Segment Start: Supplied material
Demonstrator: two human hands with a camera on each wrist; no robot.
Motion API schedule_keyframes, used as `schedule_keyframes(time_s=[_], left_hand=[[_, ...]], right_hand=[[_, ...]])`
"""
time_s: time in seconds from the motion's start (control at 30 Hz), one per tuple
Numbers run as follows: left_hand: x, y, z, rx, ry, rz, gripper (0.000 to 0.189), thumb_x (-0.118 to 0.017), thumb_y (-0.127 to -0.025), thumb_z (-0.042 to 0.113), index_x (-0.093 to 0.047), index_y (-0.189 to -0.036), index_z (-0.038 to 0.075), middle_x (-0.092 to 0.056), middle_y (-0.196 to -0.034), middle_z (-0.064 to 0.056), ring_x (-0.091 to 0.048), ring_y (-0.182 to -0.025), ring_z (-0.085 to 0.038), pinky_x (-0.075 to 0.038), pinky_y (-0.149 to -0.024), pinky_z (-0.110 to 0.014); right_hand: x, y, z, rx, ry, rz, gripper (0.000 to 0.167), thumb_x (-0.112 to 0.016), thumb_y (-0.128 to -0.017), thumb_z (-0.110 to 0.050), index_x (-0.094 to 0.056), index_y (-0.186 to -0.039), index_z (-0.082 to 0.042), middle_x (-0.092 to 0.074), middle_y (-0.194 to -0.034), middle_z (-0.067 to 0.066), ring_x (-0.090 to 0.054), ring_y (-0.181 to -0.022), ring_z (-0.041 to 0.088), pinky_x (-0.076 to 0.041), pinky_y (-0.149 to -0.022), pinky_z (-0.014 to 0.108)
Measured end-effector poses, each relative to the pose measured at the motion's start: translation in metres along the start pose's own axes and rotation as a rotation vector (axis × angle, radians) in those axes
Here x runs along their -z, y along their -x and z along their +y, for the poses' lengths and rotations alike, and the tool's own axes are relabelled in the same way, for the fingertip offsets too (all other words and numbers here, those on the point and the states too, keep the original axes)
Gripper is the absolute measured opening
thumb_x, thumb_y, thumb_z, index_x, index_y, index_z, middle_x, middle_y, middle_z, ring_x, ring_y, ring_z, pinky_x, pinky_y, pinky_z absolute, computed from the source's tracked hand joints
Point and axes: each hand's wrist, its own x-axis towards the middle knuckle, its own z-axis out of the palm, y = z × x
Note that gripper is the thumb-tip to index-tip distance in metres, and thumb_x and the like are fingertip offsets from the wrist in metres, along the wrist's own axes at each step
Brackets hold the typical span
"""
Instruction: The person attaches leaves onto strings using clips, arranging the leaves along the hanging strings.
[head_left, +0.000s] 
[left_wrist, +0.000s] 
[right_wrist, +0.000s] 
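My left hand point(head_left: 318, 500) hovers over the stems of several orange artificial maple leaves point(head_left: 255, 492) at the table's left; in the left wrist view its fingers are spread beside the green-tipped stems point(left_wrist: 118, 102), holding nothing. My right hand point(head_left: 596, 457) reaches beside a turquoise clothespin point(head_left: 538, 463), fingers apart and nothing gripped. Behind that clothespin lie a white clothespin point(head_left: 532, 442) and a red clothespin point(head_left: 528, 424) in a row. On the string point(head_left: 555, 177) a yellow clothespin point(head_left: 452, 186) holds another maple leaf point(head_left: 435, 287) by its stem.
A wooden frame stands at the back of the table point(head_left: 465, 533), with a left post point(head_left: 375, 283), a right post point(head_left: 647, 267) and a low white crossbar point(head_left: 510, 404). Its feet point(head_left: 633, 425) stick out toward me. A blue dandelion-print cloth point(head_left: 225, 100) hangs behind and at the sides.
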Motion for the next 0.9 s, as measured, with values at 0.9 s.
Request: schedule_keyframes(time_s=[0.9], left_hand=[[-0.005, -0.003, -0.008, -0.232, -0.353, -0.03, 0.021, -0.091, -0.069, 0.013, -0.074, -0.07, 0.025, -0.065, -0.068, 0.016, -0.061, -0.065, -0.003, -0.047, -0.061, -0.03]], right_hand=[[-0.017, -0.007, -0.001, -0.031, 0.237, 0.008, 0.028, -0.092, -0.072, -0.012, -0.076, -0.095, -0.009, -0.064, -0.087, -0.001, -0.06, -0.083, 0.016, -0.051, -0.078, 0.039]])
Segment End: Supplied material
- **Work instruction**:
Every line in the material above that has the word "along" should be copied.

- **Written answer**:
Measured end-effector poses, each relative to the pose measured at the motion's start: translation in metres along the start pose's own axes and rotation as a rotation vector (axis × angle, radians) in those axes
Here x runs along their -z, y along their -x and z along their +y, for the poses' lengths and rotations alike, and the tool's own axes are relabelled in the same way, for the fingertip offsets too (all other words and numbers here, those on the point and the states too, keep the original axes)
Note that gripper is the thumb-tip to index-tip distance in metres, and thumb_x and the like are fingertip offsets from the wrist in metres, along the wrist's own axes at each step
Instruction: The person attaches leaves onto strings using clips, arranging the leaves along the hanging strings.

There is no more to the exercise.